Wacek Kusnierczyk Waclaw.Marcin.Kusnierczyk at idi.ntnu.no
Fri Mar 13 19:41:42 CET 2009


Berwin A Turlach wrote:
>
>> sure!
>>     
>
> Glad to see that we agree on this.
>   

owe you a beer.

>   
>>> Read section 2.1.10 ("Environments") in the R
>>> Language Definition, 
>>>       
>> haven't objected to that.  i object to your 'r uses pass by value',
>> which is only partially correct.
>>     
>
> Well, I used qualifiers and did not stated it categorically. 
>   

indeed, you said "R supposedly uses call-by-value (though we know how to
circumvent that, don't we?)".

in that vain, R supposedly can be used to do valid statistical
computations (though we know how to circumvent it) ;)


>  
>   
>>>> and actually, in the example we discuss, 'names<-' does *not*
>>>> return an updated *tmp*, so there's even less to entertain.  
>>>>     
>>>>         
>>> How do you know?  Are you sure?  Have you by now studied what goes
>>> on under the hood?
>>>       
>> yes, a bit.  but in this example, it's enough to look into *tmp* to
>> see that it hasn't got the names added, and since x does have names,
>> names<- must have returned a copy of *tmp* rather than *tmp* changed:
>>    
>>     x = 1
>>     tmp = x
>>     x = 'names<-'(tmp, 'foo')
>>     names(tmp)
>>     # NULL
>>     
>
> Indeed, if you type these two commands on the command line, then it is
> not surprising that a copy of tmp is returned since you create a
> temporary object that ends up in the symbol table and persist after the
> commands are finished.
>   

what does command line have to do with it?

> Obviously, assuming that R really executes 
> 	*tmp* <- x
> 	x <- "names<-"('*tmp*', value=c("a","b"))
> under the hood, in the C code, then *tmp* does not end up in the symbol
> table 

no?

> and does not persist beyond the execution of 
> 	names(x) <- c("a","b")
>   

no?

i guess you have looked under the hood;  point me to the relevant code.

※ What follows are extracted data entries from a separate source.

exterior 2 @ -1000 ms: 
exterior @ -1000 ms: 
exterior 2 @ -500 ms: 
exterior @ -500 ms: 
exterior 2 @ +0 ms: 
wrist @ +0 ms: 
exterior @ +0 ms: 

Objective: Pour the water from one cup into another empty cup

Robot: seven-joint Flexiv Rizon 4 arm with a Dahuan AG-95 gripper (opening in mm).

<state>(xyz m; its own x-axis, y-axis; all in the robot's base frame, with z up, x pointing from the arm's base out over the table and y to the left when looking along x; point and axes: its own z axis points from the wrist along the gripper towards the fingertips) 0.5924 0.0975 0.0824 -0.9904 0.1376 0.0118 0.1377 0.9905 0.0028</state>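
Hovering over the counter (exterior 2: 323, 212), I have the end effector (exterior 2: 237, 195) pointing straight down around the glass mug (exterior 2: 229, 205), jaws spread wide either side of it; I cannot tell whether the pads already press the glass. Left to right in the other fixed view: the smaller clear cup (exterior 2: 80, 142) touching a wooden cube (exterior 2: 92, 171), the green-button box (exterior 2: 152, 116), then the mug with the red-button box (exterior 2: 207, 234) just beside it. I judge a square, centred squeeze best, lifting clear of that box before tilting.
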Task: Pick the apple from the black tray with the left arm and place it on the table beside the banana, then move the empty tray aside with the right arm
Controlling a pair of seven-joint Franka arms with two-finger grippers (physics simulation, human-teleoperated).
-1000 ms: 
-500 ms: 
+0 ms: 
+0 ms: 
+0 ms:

> This looks to me as one of the situations where a value of 1 is used
> for the named field of some of the objects involves so that a copy can
> be avoided.  That's why I asked whether you looked under the hood.
>   

anyway, what happens under the hood is much less interesting from the
user's perspective that what can be seen over the hood.  what i can see,
is that 'names<-' will incoherently perform in-place modification or
copy-on-assignment. 

yes, *if* you are able to predict the refcount of the object passed to
'names<-' *then* you can predict what 'names<-' will do, but in general
you may not have the chance.  and in general, this should not matter
because it should be unobservable, but it isn't.

back to your i += i++ example, the outcome may differ from a compiler to
a compiler, but, i guess, compilers will implement the order coherently,
so that whatever version they choose, the outcome will be predictable,
and not dependent on some earlier code.  (prove me wrong.  or maybe i'll
do it myself.)

>   
>> you suggested that "One reads the manual, (...) one reflects and
>> investigates, ..."
>>     
>
> Indeed, and I am not giving up hope that one day you will master this
> art.
>   

well, this time i meant you.


>   
>> -- had you done it, you wouldn't have asked the  question.
>>     
>
> Sorry, I forgot that you have a tendency to interpret statements
> extremely verbatim 

yes, i have two hooks installed:  one says \begin{verbatim}, the other
says \end{verbatim}.


> and with little reference to the context in which
> they are made.  

not that you're trying to be extremely accurate or polite here...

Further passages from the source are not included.